Tempurung buat Ibu

on Minggu, 10 Januari 2010


Suatu kisah pada rumah yang bahagia,awalnya mereka tidak terlalu rusuh dengan kehadiran ibu tua itu. Sebagai seorang anak yang dilahirkan dari rahim ibunya, Tono tidak tega membiarkan ibunya hidup terpisah semenjak bapak Tono meninggal.Dan Tini Istrinya juga tidak keberatan, apalagi perempuan itu merasakan sangat besar kegunaan mertuanya di rumah. Ibu itu masih bisa membantu-bantu pekerjaan rumah tangganya sehingga tertolong sedikit meskipun dia tidak punya pembantu.

Namun semenjak hamilnya makin besar dan dilihatnya si ibu mertua tambah menjadi-jadi batuknya, dadanya yang lemah kian kempis dan kadang memuntahkan darah, Tini mulai bingung. Kalau ibu yang sakit paru-paru itu tidak segera diungsikan,maka ia khawatir penyakitnya akan menular dan membahayakan anaknya yang akan lahir.

Maka, setelah merasa hampir dekat melahirkan, Tini berkata kepada suaminya, “Bang, penyakit Ibu sepertinya makin menjadi dan sepertinya penyakit yang menular. Jadi kita harus mencarikan jalan supaya anak kita nanti jangan bergaul dengannya.”

“Tono kaget mendengar bicara istrinya ini. “Maksudmu?”

“Kita harus berpisah dari Ibu,” jawab Tini.

Tono termenung mendengar permintaan istrinya. Sebetulnya ia merasa berat terhadap ibunya. Namun, karena istrinya mendesak terus dan ia menganggap alasan istrinya cukup kuat, terutama demi anak mereka, maka Tono membuatkan gubuk kecil di pekarangan belakang rumah. Dengan perasaan yang berat ia menyuruh ibunya pindah dan tinggal di gubuk itu.

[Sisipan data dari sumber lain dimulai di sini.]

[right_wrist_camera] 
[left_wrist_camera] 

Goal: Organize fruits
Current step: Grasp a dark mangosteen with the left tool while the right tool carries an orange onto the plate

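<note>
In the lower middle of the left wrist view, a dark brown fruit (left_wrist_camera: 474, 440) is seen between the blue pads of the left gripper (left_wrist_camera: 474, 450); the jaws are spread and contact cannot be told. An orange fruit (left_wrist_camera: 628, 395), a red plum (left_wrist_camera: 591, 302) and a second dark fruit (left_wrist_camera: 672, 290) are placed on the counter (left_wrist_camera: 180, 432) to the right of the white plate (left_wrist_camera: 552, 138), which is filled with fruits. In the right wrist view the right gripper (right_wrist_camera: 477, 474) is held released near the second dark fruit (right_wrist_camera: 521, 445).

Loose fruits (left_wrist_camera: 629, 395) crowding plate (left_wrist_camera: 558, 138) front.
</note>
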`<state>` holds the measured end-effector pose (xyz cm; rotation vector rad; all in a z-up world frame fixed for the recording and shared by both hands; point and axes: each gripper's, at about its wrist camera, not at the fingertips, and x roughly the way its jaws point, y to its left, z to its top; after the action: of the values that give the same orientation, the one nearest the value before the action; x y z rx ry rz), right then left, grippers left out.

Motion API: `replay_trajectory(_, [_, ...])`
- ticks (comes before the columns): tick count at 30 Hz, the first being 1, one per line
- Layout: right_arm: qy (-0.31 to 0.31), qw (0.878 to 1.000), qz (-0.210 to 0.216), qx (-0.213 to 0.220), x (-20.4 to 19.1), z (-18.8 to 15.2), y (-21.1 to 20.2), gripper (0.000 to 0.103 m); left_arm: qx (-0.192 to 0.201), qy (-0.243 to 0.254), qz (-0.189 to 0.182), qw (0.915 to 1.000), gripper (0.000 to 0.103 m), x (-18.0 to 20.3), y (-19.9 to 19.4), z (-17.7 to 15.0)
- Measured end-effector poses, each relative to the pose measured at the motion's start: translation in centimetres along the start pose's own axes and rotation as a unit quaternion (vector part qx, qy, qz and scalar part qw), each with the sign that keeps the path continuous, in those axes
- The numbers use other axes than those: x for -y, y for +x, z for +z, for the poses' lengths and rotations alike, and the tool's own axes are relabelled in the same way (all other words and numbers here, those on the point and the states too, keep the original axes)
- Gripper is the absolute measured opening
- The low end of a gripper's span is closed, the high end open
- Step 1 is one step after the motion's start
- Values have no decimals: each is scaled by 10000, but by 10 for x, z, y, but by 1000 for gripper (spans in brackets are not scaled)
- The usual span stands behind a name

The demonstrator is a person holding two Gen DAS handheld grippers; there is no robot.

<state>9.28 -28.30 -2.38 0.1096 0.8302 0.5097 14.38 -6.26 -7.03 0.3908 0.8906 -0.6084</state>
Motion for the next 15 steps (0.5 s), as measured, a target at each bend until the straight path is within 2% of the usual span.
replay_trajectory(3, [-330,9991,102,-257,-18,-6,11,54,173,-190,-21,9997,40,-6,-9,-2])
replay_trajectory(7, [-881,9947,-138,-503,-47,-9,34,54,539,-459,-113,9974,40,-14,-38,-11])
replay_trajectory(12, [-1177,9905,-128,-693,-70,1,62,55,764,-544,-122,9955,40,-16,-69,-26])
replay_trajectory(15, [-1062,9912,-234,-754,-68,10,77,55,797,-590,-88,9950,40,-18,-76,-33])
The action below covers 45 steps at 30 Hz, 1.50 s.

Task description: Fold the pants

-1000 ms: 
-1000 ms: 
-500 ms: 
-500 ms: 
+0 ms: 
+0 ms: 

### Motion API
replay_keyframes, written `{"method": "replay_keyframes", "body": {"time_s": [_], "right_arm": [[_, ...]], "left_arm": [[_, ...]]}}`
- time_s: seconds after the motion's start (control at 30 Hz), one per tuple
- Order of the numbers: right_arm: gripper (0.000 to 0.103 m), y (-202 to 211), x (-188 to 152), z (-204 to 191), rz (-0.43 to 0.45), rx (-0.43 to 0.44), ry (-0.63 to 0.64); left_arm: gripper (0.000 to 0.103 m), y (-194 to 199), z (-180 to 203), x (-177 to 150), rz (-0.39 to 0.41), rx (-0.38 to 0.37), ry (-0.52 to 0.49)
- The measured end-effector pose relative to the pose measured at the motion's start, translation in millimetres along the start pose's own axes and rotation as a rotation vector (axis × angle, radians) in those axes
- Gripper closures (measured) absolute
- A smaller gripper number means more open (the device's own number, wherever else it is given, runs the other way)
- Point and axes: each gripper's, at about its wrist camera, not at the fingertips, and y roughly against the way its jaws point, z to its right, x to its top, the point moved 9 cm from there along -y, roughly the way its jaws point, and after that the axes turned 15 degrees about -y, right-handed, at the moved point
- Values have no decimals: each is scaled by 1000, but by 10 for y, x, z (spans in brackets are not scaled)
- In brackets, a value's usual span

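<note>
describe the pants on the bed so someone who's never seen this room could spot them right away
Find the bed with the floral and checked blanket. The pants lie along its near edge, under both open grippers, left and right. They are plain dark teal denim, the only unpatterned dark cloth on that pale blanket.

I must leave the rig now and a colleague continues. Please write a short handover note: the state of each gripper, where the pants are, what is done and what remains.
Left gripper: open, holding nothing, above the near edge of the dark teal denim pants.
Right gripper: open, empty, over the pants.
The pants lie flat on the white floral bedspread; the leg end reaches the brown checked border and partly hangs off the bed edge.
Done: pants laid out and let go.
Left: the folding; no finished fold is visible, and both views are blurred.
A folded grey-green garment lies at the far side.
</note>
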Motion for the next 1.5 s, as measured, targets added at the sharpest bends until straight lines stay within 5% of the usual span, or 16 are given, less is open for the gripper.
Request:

Ibu itu adalah seorang mertua dan nenek yang baik. Ia tahu diri. Ia menganggap umurnya adalah sisa-sisa kesenangan hidup yang pernah dinikmatinya. Maka tanpa sedih sedikit pun ia pindah ke gubuk itu.

Mula-mula segala kebutuhan ibunya itu masih diperhatikan sekali. Namun, sesudah anak mereka makin besar dan kesibukan bertambah, seluruh perhatiannya cuma ditumpahkan kepada Tina anaknya yang manis dan pintar itu. Sampai nasib ibu tua yang di gubuk itu sering terlantar. Piring dan gelas buat makan atau minumnya sudah lama pecah, sampai lupa menggantinya dengan yang lain. Sehingga untuk makan dan minumnya si nenek terpaksa menbuatnya dari tempurung kelapa.

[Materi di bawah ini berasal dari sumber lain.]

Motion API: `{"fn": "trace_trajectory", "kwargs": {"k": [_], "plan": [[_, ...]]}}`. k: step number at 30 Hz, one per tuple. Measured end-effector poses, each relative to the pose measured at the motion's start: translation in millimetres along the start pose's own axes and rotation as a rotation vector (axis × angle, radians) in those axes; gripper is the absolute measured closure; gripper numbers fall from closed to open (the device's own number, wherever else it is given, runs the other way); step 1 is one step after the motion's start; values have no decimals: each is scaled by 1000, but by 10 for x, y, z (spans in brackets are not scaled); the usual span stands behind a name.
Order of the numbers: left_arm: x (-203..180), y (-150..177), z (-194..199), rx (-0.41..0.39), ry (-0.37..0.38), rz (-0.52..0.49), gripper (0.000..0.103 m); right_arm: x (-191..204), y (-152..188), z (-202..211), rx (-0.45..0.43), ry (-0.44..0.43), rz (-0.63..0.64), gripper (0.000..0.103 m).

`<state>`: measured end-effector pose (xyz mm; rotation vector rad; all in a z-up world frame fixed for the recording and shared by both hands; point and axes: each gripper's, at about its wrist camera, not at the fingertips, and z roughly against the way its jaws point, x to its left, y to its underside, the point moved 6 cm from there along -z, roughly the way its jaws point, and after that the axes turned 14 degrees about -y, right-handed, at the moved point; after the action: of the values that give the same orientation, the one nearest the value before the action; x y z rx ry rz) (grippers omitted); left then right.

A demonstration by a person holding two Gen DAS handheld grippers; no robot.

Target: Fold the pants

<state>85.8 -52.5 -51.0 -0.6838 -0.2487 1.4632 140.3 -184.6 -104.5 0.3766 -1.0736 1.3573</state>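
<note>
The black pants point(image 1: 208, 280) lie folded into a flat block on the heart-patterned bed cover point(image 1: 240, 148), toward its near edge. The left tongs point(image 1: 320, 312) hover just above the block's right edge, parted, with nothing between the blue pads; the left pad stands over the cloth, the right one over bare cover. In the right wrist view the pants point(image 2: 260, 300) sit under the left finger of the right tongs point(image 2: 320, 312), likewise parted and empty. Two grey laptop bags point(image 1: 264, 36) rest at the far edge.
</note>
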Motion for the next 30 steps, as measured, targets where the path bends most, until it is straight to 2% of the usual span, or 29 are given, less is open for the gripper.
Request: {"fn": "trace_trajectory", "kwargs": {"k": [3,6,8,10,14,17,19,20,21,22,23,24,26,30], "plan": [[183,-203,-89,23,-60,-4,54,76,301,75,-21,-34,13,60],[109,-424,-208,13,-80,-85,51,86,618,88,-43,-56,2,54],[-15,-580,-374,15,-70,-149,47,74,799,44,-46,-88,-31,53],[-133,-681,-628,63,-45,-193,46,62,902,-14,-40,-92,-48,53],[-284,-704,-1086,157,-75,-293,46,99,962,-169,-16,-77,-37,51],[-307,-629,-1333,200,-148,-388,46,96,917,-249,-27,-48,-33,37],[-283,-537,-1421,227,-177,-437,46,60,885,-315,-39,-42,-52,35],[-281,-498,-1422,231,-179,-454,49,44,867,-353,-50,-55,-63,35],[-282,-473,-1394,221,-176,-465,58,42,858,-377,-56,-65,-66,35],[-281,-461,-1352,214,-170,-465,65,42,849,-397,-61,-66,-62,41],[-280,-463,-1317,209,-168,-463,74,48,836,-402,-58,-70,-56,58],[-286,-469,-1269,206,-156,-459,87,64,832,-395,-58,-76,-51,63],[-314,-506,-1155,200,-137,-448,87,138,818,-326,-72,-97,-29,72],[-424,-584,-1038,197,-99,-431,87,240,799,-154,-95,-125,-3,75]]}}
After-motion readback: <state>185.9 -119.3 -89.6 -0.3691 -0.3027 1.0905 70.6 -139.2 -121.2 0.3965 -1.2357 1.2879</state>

Adapun Tini sama sekali melarang anaknya dekat-dekat dengan gubuk yang terdapat di belakang rumah. Dalam usia tiga tahun itu, Tina tidak tahu bahwa yang tinggal di gubuk tersebut adalah neneknya sendiri. Sebab ia pasti akan dimarahi oleh bapak dan ibunya kalau bermain –main mendekati tempat itu.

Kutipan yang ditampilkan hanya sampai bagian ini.